What does cattle not pets mean?

271    Asked by ClaudineTippins in Salesforce , Asked on Mar 7, 2023

The term "treat your servers like cattle not pets" has proliferated in recent years, particularly when applied to Docker containers and Virtual Machines What does it mean? 

Answered by Buffy Heaton

Randy Bias chronicles the history of the term stating that it probably originated in 2011 or 2012 when Bill Baker used the analogy when describing "scale-up" vs. "scale-out" architectural strategies. Bias adopted this into his presentations about cloud architectural patterns: In the old way of doing things, we treat our servers like pets, for example Bob the mail server. If Bob goes down, it’s all hands on deck. The CEO can’t get his email and it’s the end of the world. In the new way, servers are numbered, like cattle in a herd. For example, www001 to www100. When one server goes down, it’s taken out back, shot, and replaced on the line.

Bias continues to define Pets as Servers or server pairs that are treated as indispensable or unique systems that can never be down. Typically they are manually built, managed, and “hand fed”. Examples include mainframes, solitary servers, HA load balancers/firewalls (active/active or active/passive), database systems designed as master/slave (active/passive), and so on.

and cattle as Arrays of more than two servers, that are built using automated tools, and are designed for failure, where no one, two, or even three servers are irreplaceable. Typically, during failure events no human intervention is required as the array exhibits attributes of “routing around failures” by restarting failed servers or replicating data through strategies like triple replication or erasure coding. Examples include web server arrays, multi-master datastores such as Cassandra clusters, multiple racks of gear put together in clusters, and just about anything that is load-balanced and multi-master.
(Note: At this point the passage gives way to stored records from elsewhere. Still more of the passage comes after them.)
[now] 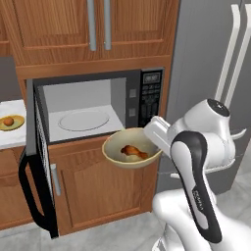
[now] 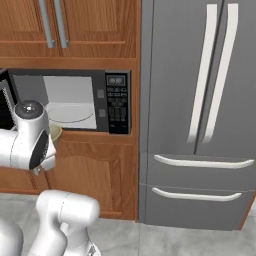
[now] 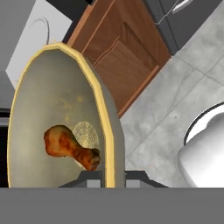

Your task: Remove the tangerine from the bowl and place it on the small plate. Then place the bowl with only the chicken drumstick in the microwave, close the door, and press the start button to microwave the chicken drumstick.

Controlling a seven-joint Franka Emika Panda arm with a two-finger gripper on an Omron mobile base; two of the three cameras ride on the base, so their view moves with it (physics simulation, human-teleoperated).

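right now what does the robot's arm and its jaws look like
The arm is glossy white with rounded shells, a black band along one link and a dark round joint cap. The gripper has small dark grey jaws on a white hand. No cables or markings legible.

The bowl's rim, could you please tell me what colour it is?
Yellow, on an olive-tan bowl; the hand view shows it best.
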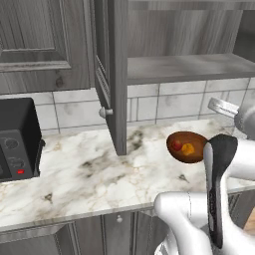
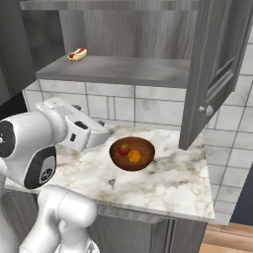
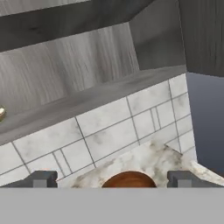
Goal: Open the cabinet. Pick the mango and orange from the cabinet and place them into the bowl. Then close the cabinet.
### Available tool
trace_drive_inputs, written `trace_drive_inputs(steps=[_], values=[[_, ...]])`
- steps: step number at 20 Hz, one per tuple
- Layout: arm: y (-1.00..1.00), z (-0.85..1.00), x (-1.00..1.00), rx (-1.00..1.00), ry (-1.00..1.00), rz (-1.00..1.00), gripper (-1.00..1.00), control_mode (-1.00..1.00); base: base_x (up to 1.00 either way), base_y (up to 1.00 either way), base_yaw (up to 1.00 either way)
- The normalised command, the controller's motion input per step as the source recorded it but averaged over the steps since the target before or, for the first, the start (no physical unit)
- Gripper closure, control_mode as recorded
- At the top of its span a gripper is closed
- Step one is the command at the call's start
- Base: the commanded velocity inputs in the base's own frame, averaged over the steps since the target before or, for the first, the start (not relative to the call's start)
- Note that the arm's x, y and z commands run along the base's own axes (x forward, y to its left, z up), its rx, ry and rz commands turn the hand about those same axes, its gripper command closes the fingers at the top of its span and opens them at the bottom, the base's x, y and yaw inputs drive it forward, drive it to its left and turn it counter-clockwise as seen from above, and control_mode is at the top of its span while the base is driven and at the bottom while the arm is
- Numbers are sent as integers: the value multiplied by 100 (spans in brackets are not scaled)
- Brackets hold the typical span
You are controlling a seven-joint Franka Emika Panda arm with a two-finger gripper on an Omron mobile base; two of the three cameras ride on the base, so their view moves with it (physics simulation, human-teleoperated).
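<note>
Both fruits bowled; cabinet doors left to shut.

The mango and orange are seen lying in the bowl on the worktop, centre of the right base view. The cabinet is seen standing open, so closing is judged the remaining step. The hand is held open and empty above the bowl. A hot dog is left on the shelf. No writing can be read.
</note>
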Motion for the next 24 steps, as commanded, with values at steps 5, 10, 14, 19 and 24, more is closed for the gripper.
trace_drive_inputs(steps=[5,10,14,19,24], values=[[87,95,-80,-12,-8,16,-100,-100,0,0,0],[80,67,-99,-13,-16,5,-100,-100,0,0,0],[14,21,-34,-4,-10,0,-100,-100,0,0,0],[-1,7,-67,3,-1,0,-100,-100,0,0,0],[13,-1,-46,-1,0,0,-100,-100,0,0,0]])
Fundamentally, what Bias and Baker are trying to convey by explaining cattle not pets is there has to be a transition from how we treat servers from being "Unique Snowflakes" with names and emotional attachments, to a model whereby if we have a problem with the server we create a replacement and destroy the problematic server. Finally, it is probably worth mentioning that in regulated environments taking a server out the back and shooting it may not be optimal. In these cases it is often advantageous to "freeze" the server, for example using docker pause to freeze a container. This can then be used to perform a Root Cause Analysis as part of the Incident or Problem Management Process.